Other parts of the British Isles have already taken action. The Irish have used targeted snare-trapping to all but eliminate badgers from selected areas. That system would be more affordable but it is considered unethical in England. In Wales, officials have begun an expensive campaign to immunize badgers against TB. Both techniques depend on the peculiarities of local geography and badger populations, but they reflect the range of approaches that can be supported by the scientific evidence.
Policy-makers, meanwhile, are frustrated. “Politicians feel that the scientists have let them down,” says Phil Willis, a Liberal Democrat and member of the House of Lords Science and Technology Committee. “They’ve not come with clarity, not just in terms of the science but in terms of the solution.” Willis says that based on his understanding of the data, the government policy is unlikely to work.

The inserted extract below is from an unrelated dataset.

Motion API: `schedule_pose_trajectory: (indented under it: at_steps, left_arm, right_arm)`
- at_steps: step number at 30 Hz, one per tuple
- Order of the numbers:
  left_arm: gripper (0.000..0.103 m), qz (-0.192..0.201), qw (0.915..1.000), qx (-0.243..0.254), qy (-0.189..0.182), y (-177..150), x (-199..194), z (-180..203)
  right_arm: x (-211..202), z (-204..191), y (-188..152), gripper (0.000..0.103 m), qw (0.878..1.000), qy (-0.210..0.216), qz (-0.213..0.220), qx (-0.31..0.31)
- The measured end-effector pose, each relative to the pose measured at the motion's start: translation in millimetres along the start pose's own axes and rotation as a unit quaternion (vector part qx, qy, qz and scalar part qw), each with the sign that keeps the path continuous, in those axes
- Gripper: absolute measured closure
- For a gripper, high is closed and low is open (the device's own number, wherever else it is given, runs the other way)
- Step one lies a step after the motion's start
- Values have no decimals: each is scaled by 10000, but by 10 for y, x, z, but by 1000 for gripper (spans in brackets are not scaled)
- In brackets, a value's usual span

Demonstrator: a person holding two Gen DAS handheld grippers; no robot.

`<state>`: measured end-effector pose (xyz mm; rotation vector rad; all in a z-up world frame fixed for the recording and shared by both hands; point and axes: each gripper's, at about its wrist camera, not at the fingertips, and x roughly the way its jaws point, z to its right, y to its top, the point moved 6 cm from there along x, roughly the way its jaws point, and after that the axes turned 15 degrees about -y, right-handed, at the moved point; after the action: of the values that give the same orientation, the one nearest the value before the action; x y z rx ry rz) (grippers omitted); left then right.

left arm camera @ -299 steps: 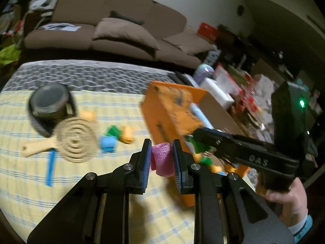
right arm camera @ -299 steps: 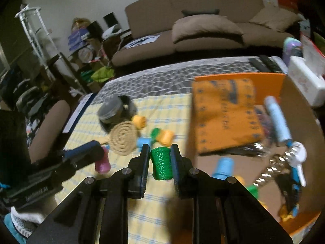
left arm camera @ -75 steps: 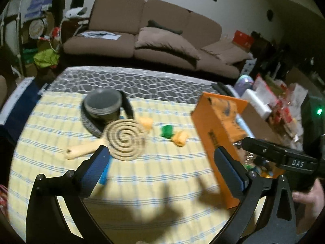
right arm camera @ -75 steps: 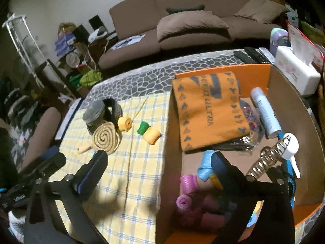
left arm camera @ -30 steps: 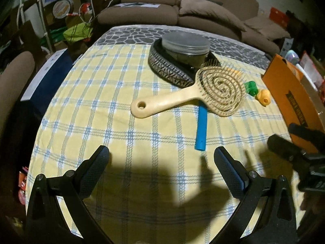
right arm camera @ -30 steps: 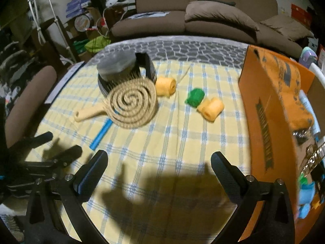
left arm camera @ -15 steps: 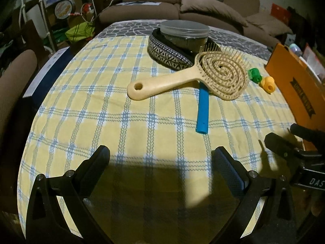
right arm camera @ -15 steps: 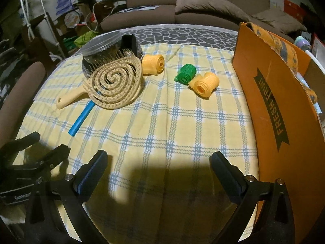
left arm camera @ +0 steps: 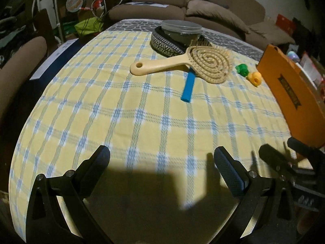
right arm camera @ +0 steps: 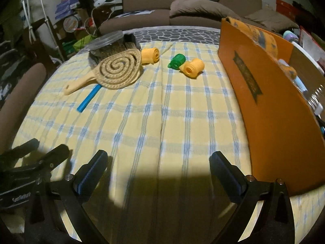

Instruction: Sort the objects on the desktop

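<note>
Both claws low over the yellow-and-blue checked cloth [left arm camera: 142, 109], nothing in either one: left gripper [left arm camera: 161, 158] spread wide, fingers well apart w/ bare cloth and shadow between them, right gripper [right arm camera: 158, 163] same, splayed open and empty. From the left claw, straight ahead and well off, the spiral hairbrush [left arm camera: 189, 63] lies flat, handle pointing back-left toward the claw, its round head propped over a blue stick [left arm camera: 189, 87] that pokes out toward us. Behind the brush, a patterned band [left arm camera: 164, 44] curls round a lidded clear jar [left arm camera: 181, 29]. Ahead-right of the left claw, a green roller [left arm camera: 242, 69] and a yellow roller [left arm camera: 255, 77] sit touching, just short of the orange box [left arm camera: 292, 99], whose wall stands along the right. Right claw's view now: box wall [right arm camera: 264, 93] close on its right side, rollers ahead & slightly right, green one [right arm camera: 177, 60] against the yellow one [right arm camera: 193, 67]; a second yellow roller [right arm camera: 150, 55] ahead-left, tucked beside the brush head [right arm camera: 119, 69]. Blue stick [right arm camera: 89, 97] further left, under the brush. Items inside the box partly seen, too hidden to name. Left claw [right arm camera: 34, 162] shows at the right cam's lower-left edge, close beside
</note>
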<state>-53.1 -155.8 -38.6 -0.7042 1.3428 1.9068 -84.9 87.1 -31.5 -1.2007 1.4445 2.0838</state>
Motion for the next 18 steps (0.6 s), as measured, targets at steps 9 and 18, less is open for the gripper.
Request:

As both farmers and protesters gird themselves, Donnelly acknowledges that science has given few straight answers. But, she says, it has helped to shift the debate: farmers now admit that tougher biosecurity standards will be instrumental in controlling bovine TB, and conservationists concede that badgers are a major reservoir for the disease. “They may not be singing from the same hymn sheet,” she says, “but at least they’re looking at the same data table.”